** Activity **
A full and exact copy of the listing that follows is needed.
[[ Source data, beginning ]]
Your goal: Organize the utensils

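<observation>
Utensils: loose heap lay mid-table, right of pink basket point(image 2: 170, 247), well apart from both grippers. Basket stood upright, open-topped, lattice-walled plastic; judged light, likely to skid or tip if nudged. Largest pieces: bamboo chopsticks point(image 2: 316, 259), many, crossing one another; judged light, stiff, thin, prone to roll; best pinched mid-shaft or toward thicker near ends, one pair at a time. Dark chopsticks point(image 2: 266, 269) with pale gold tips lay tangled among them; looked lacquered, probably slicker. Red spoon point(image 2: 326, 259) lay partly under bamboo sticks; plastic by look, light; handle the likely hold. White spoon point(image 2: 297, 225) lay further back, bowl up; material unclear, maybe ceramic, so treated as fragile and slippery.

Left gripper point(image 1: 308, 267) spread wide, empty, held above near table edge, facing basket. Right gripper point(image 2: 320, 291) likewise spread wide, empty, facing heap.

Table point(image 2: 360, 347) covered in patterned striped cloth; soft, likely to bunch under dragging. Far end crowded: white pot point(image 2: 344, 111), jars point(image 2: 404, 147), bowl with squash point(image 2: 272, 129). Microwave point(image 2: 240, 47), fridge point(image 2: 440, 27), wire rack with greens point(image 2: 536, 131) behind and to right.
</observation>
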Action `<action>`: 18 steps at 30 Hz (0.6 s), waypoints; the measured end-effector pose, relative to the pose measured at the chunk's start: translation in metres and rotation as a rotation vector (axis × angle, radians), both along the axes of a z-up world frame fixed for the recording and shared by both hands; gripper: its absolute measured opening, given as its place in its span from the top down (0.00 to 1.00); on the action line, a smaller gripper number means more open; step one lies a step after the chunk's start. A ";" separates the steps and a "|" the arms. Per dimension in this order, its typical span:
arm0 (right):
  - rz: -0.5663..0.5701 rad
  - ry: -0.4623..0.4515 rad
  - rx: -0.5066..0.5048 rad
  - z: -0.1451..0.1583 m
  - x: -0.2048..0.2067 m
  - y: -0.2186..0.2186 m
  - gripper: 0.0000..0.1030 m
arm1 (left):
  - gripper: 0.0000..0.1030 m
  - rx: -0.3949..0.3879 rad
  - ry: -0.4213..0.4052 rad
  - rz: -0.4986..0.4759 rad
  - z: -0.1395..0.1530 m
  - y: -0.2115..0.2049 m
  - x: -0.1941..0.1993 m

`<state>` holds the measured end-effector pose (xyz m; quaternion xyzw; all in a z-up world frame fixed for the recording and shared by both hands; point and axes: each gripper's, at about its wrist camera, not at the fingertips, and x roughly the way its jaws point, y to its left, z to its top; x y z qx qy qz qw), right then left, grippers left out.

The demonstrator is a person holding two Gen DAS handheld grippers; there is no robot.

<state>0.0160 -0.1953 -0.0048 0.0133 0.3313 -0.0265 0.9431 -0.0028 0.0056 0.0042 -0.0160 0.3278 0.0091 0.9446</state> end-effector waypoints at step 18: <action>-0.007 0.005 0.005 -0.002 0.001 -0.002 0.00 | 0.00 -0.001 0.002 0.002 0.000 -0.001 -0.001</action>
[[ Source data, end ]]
** Answer **
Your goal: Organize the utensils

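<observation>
Utensils: loose heap lay mid-table, right of pink basket point(image 2: 170, 247), well apart from both grippers. Basket stood upright, open-topped, lattice-walled plastic; judged light, likely to skid or tip if nudged. Largest pieces: bamboo chopsticks point(image 2: 316, 259), many, crossing one another; judged light, stiff, thin, prone to roll; best pinched mid-shaft or toward thicker near ends, one pair at a time. Dark chopsticks point(image 2: 266, 269) with pale gold tips lay tangled among them; looked lacquered, probably slicker. Red spoon point(image 2: 326, 259) lay partly under bamboo sticks; plastic by look, light; handle the likely hold. White spoon point(image 2: 297, 225) lay further back, bowl up; material unclear, maybe ceramic, so treated as fragile and slippery.

Left gripper point(image 1: 308, 267) spread wide, empty, held above near table edge, facing basket. Right gripper point(image 2: 320, 291) likewise spread wide, empty, facing heap.

Table point(image 2: 360, 347) covered in patterned striped cloth; soft, likely to bunch under dragging. Far end crowded: white pot point(image 2: 344, 111), jars point(image 2: 404, 147), bowl with squash point(image 2: 272, 129). Microwave point(image 2: 240, 47), fridge point(image 2: 440, 27), wire rack with greens point(image 2: 536, 131) behind and to right.
</observation>
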Action `<action>`: 18 steps at 30 Hz (0.6 s), waypoints; the measured end-effector pose, relative to the pose measured at the chunk's start: translation in metres and rotation as a rotation vector (axis × angle, radians), both along the axes of a z-up world frame fixed for the recording and shared by both hands; gripper: its absolute measured opening, given as its place in its span from the top down (0.00 to 1.00); on the action line, a smaller gripper number means more open; step one lies a step after the chunk's start. A ";" separates the steps and a "|" the arms. Per dimension in this order, its typical span:
arm0 (right):
  - rz: -0.5663..0.5701 rad
  - ry: -0.4623..0.4515 rad
  - rx: -0.5066..0.5048 rad
  - z: -0.1451..0.1583 m
  - x: -0.2048..0.2067 m
  - y: -0.2186..0.2186 m
  - gripper: 0.0000..0.1030 m
arm1 (left):
  - gripper: 0.0000..0.1030 m
  - rx: -0.3949..0.3879 rad
  - ry: -0.4213..0.4052 rad
  - rz: -0.4986..0.4759 rad
  - z: -0.1395..0.1530 m
  - y: -0.2115..0.2049 m
  - x: -0.1941..0.1993 m

`<state>` holds the measured end-effector pose (xyz m; quaternion xyzw; all in a z-up world frame fixed for the recording and shared by both hands; point and axes: each gripper's, at about its wrist camera, not at the fingertips, and x roughly the way its jaws point, y to its left, z to its top; x y z qx qy qz qw), right then left, grippers left out.

The demonstrator is a person holding two Gen DAS handheld grippers; there is no robot.

<state>0.0160 -0.1953 -0.0048 0.0133 0.3313 -0.0265 0.9431 -0.0028 0.0056 0.0042 -0.0160 0.3278 0.0091 0.9446</state> end-effector waypoints at step 18: <action>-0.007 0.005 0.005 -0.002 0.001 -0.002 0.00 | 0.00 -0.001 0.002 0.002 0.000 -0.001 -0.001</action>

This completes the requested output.